▶ [Exercise requirements]
Pictures do not belong in the copy. Output exactly the lines from the one containing "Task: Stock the" to the end of the listing below.

▶ [Recorded information]
[Start of Attachment]
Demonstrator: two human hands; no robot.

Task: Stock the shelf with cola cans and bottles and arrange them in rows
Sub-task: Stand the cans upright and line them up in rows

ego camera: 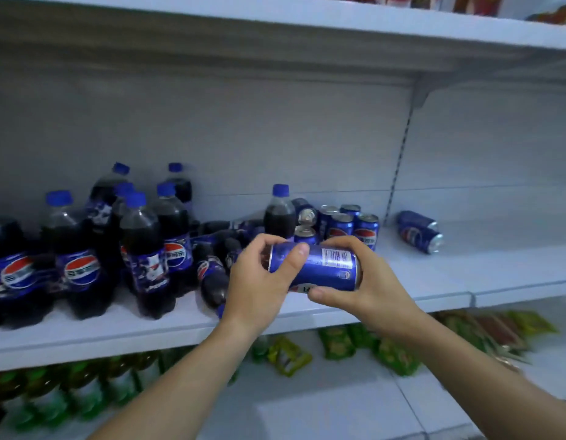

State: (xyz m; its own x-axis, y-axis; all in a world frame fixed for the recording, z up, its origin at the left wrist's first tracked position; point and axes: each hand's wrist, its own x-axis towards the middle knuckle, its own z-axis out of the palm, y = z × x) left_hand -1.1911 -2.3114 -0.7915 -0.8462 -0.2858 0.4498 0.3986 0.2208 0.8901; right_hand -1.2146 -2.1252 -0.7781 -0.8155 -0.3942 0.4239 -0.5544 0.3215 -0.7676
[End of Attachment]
▶ [Task answer]
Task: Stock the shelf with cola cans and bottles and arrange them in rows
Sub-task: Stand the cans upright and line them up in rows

ego camera: 

State: (xyz m; its own x-axis, y-axis; all in a world frame fixed for the recording, z up, its origin at the left wrist's first tracked position; point and axes: each hand's wrist, its own x-axis towards the middle knuckle, its own z-axis out of the palm, y = z × x) left_hand -1.1911 -2.3114 -0.7915 -0.8462 -0.2858 0.4498 0.3986 0.2208 0.8901; right_hand -1.2146 -2.1252 -0.7781 -0.8155 -0.3942 0.4239 -0.5544 0.3215 -0.7676

The output is now complete.